Objective : This retrospective study was designed to evaluate the anti-tumor efficacy and toxicities of the radiation therapy(RT) combined with cisplatin-based chemotherapy in locally advanced nasopharyngeal cancer(NPC). Materials and Methods : Fifty three patients with locally advanced NPCs(AJCC stage II, III, IV) received curative RT and cisplatin-based chemotherapy. Duration of follow-up ranged from 5.5 to 201 months(median 50.8 months). Nineteen patients(35.8%) were treated with induction chemotherapy including cisplatin $100mg/m^2$ for 1 day and 5-fluorouracil $1g/m^2$ for 5 days followed by RT(Induction CTx-RT). Another 34 patients (64.2%) were treated with concurrent chemoradiation(CCRT) using cisplatin $100mg/m^2$(D1, 22, 43). Results : Thirty-six(67.9%) and 11(20.8%) patients achieved clinical complete response and partial response, respectively. The pattern of failure was as follows:14 locoregional recurrence(26.4%) and 7 distant metastasis(13.2%). Among them, two patients(3.8%) had both locoregional and distant failure. Median overall survival(OS) and progression-free survival(PFS) were 85.5 months and 87.5 months, respectively. Five-year OS rate was 57.1%. The stage(AJCC), tumor response to chemoradiation and T stage were significant prognostic factors for OS(p=0.0113, p=0.0362 and p=0.0469). The stage(AJCC), tumor response to chemoradiation were also significant prognostic factors for PFS(p=0.0329, p=0.0424). Compared to each treatment group(Induction CTx-RT vs. CCRT), there were no significant differences in OS and PFS(p=0.7000, p=0.8261). Grade 3-4 mucositis, nausea/vomiting and hematological toxicities were noticed in 35.8%, 11.3% and 13.2%, respectively.
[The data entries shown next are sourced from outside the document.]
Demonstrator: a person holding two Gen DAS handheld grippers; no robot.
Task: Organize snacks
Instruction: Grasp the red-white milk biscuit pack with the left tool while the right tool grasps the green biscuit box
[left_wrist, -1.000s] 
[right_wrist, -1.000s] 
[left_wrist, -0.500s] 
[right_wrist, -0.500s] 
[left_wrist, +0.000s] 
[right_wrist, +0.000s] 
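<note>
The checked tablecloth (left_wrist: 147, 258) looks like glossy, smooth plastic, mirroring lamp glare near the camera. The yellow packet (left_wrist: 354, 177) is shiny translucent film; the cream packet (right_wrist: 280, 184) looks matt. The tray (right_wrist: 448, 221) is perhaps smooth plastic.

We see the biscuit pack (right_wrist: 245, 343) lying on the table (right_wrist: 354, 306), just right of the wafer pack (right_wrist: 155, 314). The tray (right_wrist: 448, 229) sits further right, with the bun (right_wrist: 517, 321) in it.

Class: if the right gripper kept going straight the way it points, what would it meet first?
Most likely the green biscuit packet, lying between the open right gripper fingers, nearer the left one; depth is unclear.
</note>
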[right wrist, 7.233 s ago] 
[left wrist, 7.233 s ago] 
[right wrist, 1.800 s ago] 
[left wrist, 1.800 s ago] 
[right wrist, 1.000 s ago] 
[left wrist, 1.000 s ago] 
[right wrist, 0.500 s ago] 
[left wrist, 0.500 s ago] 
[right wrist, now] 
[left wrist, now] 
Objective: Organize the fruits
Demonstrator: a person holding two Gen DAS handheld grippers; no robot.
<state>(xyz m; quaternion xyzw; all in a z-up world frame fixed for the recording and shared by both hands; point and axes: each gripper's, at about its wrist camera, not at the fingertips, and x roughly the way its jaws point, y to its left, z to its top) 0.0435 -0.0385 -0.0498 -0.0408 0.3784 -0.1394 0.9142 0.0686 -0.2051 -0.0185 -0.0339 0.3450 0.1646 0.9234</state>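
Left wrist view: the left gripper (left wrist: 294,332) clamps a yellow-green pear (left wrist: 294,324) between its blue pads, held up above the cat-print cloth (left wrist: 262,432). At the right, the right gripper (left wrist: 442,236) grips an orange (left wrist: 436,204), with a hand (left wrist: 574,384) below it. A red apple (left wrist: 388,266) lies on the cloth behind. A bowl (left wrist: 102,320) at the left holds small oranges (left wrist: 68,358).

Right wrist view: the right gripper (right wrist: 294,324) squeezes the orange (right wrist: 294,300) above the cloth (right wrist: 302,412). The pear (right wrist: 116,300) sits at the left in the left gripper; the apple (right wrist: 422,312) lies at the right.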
Delayed RT over 2 weeks was inevitable in 26.5%. Seventeen patients(50%) successfully completed planned 3 courses of cisplatin in CCRT group. Conclusions : RT combined with cisplatin-based chemotherapy in locally advanced NPC showed high response rate, good locoregional control, and survival rate. As expected, frequency of acute toxicities increased, and the patient's compliance to treatment was need to be improved. Although our data could not show additional survival benefit of CCRT compare to that of induction chemotherapy followed by RT, patients' accrual and further follow-up are required due to limitation of retrospective study.